Oft fassen wir ein „Mir ist langweilig!“ von Kindern (oder auch Freund/innen) gleich als Appell auf: Es gleicht einer Aufforderung, sofort etwas zu unternehmen, damit die Langeweile wieder verschwindet. Langeweile scheint einen negativen Touch zu haben. Wird diesem Appell stets nachgeben, werden Kinder in eine passive, konsumierende Haltung gedrängt. Sie lernen: Wenn mir fad ist, kommt jemand und macht mir Vorschläge, was ich tun kann. – Das ist ja prinzipiell nichts schlechtes, wenn Kinder von Erwachsenen Ideen für Spiele oder andere Beschäftigungsmöglichkeiten bekommen. Ich denke aber, dass es nicht immer notwendig ist, Langeweile sofort zu „bekämpfen“ und in Aktion umzulenken.
Langeweile kann durchaus etwas Konstruktives und Positives sein, indem sie uns zum Nachdenken bringt und uns dazu auffordert, Entscheidungen zu treffen für eine sinnvolle Gestaltung unserer Lebenszeit. Langeweile kann es mit sich bringen, dass Kinder selbst aktiv werden (müssen) und sich selbst überlegen, was sie jetzt unternehmen bzw. anstellen wollen. Ihre Phantasie wird dadurch angeregt, sie lernen vielleicht, sich mit sich selbst zu beschäftigen – vielleicht auch, mit sich selbst zufrieden zu sein? Ich denke, dass es wichtig ist, dass es für Kinder Zeiten gibt, in denen sie ihren Freiraum gestalten können, wie sie möchten.
Ein Beispiel dafür ist der „Spielzeugfreie Kindergarten“. In vielen Kindergärten werden für mehrere Wochen sämtliche Spielmaterialien aus den Gruppenräumen entfernt. In den Räumen bleiben Möbel, Pölster, Tücher, Decken, usw. – Der/die Kindergartenpädagoge/in macht von sich aus keine Angebote für Spiel und Beschäftigung, bleibt aber wohl als Ansprechpartner/in für die Kinder präsent. Das bedeutet, dass den Kindern nichts vorgegeben ist (außer die üblichen Regeln des Umgangs miteinander natürlich) – sie beratschlagen miteinander, was sie unternehmen wollen, wie sie die Zeit miteinander verbringen wollen. Sie lernen so, ihre eigenen Gedanken und Ideen umzusetzen – das macht stolz und stark.

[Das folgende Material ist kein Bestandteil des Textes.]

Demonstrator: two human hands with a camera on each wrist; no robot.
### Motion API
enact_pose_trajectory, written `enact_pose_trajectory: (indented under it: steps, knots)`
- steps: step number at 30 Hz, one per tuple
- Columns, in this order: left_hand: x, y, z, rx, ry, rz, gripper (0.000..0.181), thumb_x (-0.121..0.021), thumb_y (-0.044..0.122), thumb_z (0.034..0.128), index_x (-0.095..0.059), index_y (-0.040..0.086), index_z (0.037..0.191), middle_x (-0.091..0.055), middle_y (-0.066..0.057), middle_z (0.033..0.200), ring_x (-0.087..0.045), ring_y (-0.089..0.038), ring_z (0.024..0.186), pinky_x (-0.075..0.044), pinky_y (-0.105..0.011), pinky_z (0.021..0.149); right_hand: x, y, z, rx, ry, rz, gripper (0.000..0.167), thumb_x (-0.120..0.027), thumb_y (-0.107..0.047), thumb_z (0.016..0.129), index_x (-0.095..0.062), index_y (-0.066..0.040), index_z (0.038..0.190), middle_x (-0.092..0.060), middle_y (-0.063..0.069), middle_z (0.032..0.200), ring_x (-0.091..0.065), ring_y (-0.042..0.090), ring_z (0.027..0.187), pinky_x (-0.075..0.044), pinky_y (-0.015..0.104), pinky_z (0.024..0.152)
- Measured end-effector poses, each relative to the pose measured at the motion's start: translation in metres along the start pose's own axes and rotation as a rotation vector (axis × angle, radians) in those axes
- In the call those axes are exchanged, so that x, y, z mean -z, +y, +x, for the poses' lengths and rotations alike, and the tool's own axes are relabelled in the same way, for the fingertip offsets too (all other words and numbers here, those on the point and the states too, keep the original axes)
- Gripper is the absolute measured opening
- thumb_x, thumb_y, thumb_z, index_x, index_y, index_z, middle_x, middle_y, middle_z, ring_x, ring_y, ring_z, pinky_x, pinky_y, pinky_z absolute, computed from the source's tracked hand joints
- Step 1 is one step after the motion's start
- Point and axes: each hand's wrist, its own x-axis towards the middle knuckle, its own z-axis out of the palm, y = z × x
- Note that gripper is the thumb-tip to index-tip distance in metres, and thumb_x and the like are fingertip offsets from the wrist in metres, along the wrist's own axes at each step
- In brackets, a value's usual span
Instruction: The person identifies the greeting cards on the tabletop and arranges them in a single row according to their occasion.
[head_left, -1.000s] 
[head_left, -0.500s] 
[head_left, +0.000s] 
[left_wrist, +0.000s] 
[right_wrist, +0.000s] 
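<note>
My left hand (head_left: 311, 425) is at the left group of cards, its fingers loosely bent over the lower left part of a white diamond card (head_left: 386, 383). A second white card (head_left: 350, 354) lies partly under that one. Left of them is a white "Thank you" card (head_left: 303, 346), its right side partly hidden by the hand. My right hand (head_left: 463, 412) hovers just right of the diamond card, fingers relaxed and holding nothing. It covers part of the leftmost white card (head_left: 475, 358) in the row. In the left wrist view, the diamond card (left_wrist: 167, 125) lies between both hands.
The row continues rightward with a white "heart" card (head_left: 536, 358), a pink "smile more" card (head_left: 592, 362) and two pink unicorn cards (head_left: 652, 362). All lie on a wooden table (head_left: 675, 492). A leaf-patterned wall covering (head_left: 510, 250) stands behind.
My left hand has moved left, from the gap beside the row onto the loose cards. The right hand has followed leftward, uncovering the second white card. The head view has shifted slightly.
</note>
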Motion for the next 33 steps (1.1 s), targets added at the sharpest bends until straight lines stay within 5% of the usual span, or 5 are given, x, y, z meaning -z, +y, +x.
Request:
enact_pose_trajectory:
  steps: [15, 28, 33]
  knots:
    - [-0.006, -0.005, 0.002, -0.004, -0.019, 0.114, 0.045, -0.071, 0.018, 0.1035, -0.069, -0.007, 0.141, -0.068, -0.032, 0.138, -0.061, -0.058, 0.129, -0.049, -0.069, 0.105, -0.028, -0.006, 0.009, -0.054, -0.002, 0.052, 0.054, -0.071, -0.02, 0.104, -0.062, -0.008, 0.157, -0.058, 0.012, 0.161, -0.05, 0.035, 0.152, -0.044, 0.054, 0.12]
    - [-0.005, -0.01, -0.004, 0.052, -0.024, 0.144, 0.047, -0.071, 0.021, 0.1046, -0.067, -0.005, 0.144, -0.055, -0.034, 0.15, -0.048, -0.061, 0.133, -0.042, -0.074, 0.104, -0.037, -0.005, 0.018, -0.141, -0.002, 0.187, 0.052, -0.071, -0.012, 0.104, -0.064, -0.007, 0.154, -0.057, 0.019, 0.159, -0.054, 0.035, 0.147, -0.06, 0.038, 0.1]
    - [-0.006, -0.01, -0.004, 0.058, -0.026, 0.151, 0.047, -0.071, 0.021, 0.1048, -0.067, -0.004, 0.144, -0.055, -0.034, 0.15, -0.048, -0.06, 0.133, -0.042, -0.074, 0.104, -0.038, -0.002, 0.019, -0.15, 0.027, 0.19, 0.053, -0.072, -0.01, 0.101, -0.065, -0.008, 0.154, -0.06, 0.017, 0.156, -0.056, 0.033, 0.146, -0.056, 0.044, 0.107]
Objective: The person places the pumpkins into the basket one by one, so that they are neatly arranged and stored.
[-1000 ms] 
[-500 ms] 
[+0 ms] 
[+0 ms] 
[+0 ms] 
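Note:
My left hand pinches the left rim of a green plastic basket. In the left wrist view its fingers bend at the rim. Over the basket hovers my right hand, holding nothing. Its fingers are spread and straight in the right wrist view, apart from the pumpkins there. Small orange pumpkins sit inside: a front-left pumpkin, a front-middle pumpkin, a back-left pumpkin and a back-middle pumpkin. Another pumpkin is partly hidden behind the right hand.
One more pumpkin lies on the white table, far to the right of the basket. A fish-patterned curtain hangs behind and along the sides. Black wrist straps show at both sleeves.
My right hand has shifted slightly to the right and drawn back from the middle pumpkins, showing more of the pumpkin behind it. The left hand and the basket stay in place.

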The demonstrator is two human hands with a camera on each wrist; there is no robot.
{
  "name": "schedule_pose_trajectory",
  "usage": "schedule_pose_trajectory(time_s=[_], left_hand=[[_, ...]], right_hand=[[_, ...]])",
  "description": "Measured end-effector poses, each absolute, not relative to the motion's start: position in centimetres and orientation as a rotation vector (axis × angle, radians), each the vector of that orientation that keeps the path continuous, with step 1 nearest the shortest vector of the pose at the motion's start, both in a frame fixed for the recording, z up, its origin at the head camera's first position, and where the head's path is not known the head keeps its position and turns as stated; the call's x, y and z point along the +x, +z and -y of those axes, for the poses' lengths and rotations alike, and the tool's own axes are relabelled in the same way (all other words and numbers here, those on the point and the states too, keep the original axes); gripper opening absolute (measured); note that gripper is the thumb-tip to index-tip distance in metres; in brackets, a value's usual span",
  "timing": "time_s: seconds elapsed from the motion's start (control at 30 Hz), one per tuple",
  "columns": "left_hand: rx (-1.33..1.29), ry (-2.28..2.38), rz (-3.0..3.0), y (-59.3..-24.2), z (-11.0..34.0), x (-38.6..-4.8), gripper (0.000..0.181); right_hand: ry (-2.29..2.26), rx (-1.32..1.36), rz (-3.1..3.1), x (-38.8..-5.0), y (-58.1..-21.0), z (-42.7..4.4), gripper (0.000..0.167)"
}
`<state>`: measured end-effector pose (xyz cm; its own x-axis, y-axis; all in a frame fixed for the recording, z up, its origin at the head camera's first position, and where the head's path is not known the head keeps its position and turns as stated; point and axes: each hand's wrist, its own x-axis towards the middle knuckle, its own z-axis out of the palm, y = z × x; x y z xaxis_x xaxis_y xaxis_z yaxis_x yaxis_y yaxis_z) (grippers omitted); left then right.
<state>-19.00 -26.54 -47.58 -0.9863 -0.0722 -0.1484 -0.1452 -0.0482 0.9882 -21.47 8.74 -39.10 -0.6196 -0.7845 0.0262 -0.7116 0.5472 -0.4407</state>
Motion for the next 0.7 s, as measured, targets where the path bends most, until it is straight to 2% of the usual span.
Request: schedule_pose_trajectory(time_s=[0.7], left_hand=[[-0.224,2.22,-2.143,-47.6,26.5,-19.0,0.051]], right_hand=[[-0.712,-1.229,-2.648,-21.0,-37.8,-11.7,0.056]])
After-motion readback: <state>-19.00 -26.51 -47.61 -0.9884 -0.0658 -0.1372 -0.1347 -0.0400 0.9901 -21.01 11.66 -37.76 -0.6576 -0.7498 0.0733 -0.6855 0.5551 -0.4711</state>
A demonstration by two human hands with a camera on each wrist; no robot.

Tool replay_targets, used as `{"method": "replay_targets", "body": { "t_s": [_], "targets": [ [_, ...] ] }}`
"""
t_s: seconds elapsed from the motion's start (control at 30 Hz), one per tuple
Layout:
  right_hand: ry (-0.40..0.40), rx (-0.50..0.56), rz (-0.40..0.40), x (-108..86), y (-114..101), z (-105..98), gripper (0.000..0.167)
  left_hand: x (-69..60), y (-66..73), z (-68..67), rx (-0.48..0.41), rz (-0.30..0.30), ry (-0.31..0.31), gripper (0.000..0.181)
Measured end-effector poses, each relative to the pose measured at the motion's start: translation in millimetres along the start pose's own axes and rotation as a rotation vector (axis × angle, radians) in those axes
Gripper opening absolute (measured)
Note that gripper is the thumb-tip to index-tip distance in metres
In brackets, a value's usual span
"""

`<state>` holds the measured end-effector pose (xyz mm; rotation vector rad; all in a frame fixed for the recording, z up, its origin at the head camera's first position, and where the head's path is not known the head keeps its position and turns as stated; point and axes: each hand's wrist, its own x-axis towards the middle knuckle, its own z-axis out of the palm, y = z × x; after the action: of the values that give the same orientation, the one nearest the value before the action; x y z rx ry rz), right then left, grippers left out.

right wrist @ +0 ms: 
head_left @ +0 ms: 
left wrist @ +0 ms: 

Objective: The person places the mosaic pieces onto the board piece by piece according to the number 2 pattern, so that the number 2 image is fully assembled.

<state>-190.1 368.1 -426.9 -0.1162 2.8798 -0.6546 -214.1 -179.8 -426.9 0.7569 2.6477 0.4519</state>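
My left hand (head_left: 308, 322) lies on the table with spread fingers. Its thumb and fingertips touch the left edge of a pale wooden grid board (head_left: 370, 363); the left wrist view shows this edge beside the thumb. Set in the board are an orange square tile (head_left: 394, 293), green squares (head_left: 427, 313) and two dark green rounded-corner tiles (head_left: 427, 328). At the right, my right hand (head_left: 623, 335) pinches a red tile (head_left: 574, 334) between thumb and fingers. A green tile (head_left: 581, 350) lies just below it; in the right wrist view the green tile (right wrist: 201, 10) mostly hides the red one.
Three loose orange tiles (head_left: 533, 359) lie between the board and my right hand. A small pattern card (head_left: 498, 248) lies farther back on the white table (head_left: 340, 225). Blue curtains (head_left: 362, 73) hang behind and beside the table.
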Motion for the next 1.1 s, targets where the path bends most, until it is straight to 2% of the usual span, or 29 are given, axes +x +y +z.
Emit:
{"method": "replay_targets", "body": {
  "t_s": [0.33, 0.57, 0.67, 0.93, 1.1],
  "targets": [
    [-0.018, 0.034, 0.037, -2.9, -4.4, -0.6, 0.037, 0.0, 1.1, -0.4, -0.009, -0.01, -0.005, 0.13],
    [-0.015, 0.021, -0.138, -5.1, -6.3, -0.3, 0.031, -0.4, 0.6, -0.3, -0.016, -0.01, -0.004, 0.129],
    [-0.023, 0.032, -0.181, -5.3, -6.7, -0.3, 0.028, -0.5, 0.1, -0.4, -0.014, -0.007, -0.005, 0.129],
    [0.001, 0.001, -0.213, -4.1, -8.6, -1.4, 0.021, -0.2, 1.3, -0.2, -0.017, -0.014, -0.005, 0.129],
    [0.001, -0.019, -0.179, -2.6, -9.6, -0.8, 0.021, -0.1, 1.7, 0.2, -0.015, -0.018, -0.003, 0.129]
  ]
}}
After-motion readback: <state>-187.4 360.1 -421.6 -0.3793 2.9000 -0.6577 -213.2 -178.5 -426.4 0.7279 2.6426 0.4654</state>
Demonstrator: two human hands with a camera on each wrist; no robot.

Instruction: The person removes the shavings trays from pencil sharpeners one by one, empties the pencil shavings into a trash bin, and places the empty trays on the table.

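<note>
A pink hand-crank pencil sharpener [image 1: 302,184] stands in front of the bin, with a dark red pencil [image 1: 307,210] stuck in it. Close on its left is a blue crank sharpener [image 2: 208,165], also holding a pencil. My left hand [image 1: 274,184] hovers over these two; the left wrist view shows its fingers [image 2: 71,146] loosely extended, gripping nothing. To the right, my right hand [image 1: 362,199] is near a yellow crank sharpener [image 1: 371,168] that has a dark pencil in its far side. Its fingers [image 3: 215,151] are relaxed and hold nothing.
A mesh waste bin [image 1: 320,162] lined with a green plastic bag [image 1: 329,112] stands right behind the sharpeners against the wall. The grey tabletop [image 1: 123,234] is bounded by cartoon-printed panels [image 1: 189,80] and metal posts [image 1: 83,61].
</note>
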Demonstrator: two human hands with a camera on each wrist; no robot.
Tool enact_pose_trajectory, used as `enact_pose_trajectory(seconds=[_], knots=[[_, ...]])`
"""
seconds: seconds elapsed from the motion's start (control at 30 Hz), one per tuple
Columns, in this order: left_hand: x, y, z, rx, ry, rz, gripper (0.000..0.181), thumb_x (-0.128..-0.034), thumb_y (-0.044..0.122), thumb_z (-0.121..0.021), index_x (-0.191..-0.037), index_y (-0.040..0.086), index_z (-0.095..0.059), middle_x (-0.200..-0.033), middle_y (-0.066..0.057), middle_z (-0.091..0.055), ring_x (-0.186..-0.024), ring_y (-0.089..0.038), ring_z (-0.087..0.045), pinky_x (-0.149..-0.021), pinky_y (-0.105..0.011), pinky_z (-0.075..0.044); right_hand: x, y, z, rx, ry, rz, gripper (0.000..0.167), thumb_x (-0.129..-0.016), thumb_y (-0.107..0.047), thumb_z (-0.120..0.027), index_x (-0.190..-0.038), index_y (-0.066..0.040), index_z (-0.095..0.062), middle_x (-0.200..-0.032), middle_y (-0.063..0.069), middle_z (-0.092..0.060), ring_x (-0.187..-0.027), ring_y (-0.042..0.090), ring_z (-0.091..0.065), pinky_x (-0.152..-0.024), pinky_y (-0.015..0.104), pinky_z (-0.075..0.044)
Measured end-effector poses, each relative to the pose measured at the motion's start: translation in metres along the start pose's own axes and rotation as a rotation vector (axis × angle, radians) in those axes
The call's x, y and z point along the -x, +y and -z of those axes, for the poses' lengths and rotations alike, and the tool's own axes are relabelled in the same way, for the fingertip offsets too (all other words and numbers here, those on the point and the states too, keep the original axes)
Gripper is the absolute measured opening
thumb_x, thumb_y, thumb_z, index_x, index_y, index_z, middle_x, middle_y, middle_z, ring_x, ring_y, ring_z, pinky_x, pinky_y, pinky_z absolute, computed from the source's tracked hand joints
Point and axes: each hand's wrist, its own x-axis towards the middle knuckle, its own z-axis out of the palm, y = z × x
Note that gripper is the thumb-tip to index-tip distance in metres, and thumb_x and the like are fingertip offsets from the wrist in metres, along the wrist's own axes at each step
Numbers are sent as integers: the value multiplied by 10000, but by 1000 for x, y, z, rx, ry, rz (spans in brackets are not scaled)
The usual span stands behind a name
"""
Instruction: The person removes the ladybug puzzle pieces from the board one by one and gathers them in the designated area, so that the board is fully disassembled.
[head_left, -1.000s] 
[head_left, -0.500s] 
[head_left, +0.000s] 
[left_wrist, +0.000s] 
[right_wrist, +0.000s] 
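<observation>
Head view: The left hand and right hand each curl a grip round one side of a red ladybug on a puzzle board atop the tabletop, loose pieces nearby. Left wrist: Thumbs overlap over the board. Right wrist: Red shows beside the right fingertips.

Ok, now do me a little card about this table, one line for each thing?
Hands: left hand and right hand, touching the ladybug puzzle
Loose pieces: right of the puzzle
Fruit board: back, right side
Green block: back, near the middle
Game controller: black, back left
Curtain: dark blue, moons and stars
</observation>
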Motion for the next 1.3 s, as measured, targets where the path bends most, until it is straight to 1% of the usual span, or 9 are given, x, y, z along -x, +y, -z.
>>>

Diesen Gedanken kann man auch für die Jungschar weiterspinnen. Auch hier ist es nicht notwendig, jede Minute der Gruppenstunde zu verplanen bzw. am Lager ständig Programm zu machen. Die Kinder brauchen gerade am Lager auch die Möglichkeit, sich zurückziehen zu können, unter sich sein zu können. Dies soll jetzt nicht bedeuten, dass es am Lager kein oder nur wenig Programm braucht – es kommt auf die richtige Mischung zwischen verplanter und nicht verplanter Zeit an. Wichtig ist auch, dass die Kinder wissen, dass sie auch in der sogenannten „Freizeit“ jederzeit zu einer/m Gruppenleiter/in kommen können, wenn sie etwas brauchen.
Gönnen wir den Kindern (und auch uns) doch hin und wieder eine Portion Langeweile – darin kann Potential für Neues, Kreatives stecken!